It's either that or wait a few months until it's available here...
I've no regrets, I like it!
It's distressed looking already so I don't worry about handling it as any new marks just enhance the worn look.
And it smells great!


----------



## Lawrence (Mar 11, 2003)

davey-nb said:


> Yes, about $26!
> It's either that or wait a few months until it's available here...
> I've no regrets, I like it!
> It's distressed looking already so I don't worry about handling it as any new marks just enhance the worn look.
> And it smells great!


The BookBook arrived a few hours ago, Cost me $25.75 for brokerage fee's with DHL,
Put my iPad Mini into it right away, First thing I noticed was the lovely new leather smell.

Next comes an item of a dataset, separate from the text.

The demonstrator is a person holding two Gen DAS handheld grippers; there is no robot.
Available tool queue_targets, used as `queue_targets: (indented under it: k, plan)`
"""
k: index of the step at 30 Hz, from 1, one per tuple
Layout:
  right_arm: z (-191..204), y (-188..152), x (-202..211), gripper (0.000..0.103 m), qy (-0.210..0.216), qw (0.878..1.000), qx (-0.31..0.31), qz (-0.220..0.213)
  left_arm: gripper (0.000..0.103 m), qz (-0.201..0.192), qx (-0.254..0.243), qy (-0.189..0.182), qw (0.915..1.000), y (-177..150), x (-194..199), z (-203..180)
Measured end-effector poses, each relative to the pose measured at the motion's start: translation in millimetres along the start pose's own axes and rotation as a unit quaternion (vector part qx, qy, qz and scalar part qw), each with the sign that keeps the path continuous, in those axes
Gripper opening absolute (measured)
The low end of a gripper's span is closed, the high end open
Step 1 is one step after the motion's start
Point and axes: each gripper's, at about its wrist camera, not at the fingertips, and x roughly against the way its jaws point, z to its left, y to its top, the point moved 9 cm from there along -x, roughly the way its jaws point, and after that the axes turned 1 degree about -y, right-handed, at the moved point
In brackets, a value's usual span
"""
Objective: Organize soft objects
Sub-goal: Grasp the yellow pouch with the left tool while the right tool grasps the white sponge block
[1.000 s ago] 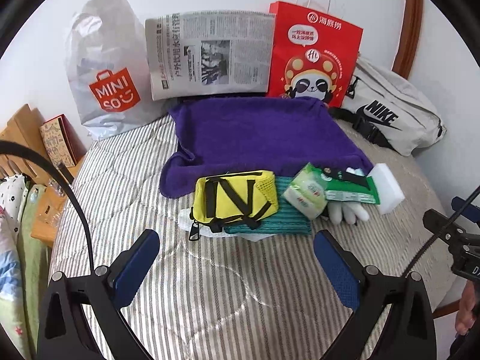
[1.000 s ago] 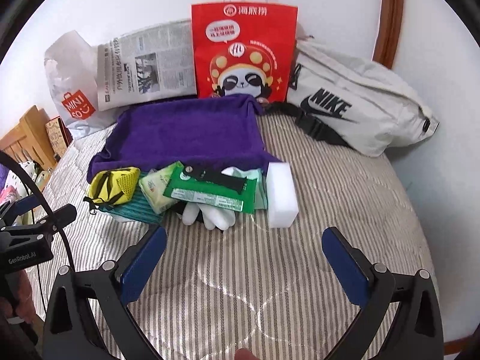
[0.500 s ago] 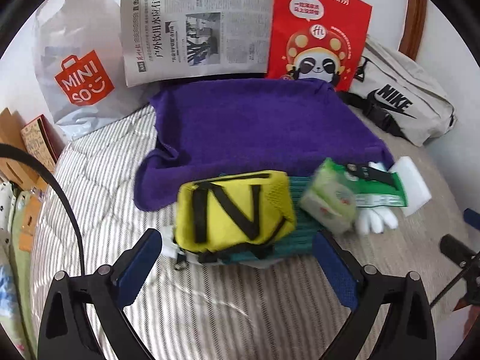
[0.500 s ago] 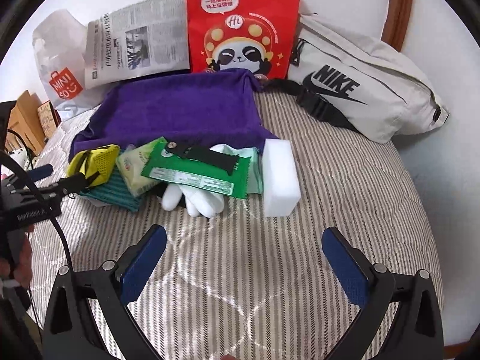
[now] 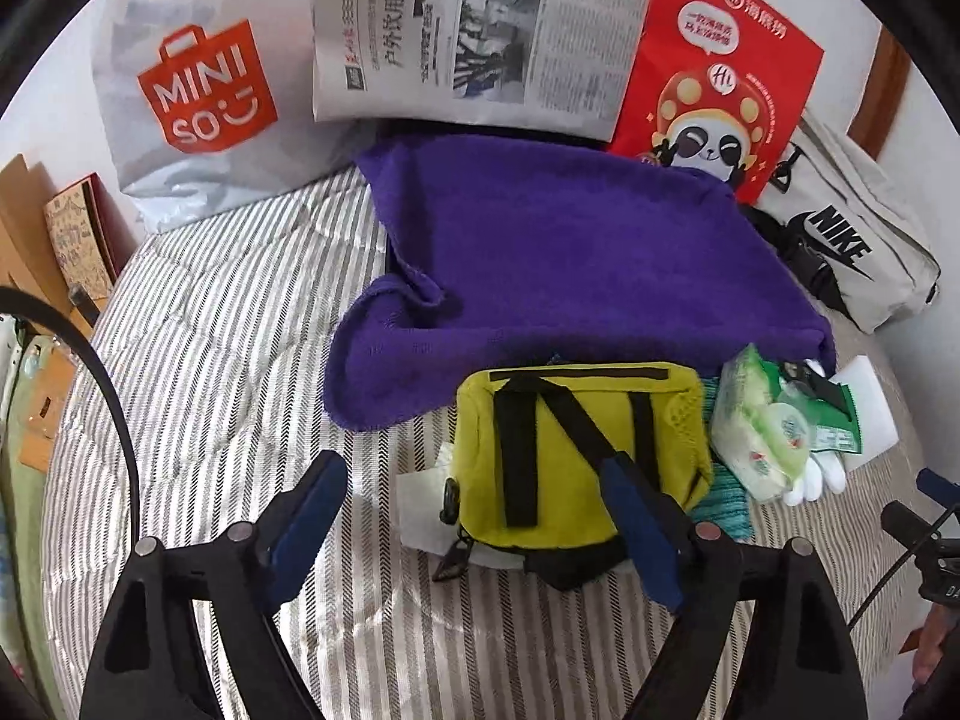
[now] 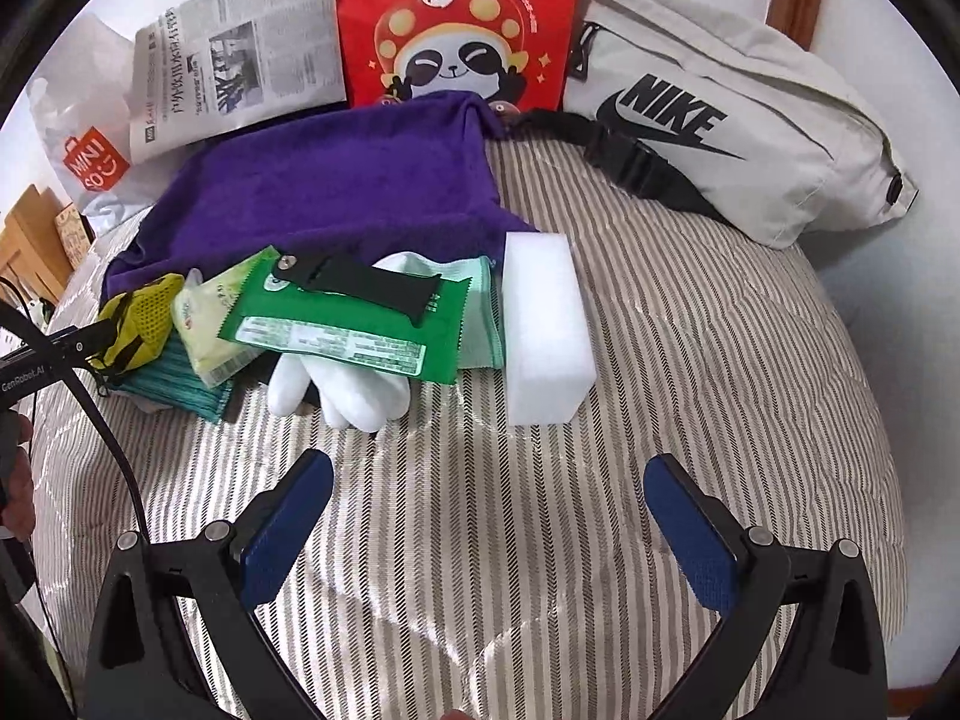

The zippers are going to take a bit to break them in, They are stiff and tricky to use,
I've found that if I squeeze the case at the zippers then they'll start zipping up easier,
I guess they'll get easier to zip up with age.

Otherwise, I just love the look, Feel and weight of this BookBook case.

Definitely worth every penny.


----------



## heavyall (Nov 2, 2012)

I ordered this:

Matte Cowhide Protective Case for iPad Mini (Black) ID0486B - $12.89 - Affordable iPad Mini

It hasn't arrived yet, so I can't comment on the quality. At that price, my expectations aren't too high, but I've also never been steered wrong by Focal Price before. My only real concern is Chinese marketers seem to think that vinyl and polyurethane count as "leather" and "cowhide". If it really is cowhide, I'll be happy!


----------



## Lawrence (Mar 11, 2003)

heavyall said:


> I ordered this:
> 
> Matte Cowhide Protective Case for iPad Mini (Black) ID0486B - $12.89 - Affordable iPad Mini
> 
> It hasn't arrived yet, so I can't comment on the quality. At that price, my expectations aren't too high, but I've also never been steered wrong by Focal Price before. My only real concern is Chinese marketers seem to think that vinyl and polyurethane count as "leather" and "cowhide". If it really is cowhide, I'll be happy!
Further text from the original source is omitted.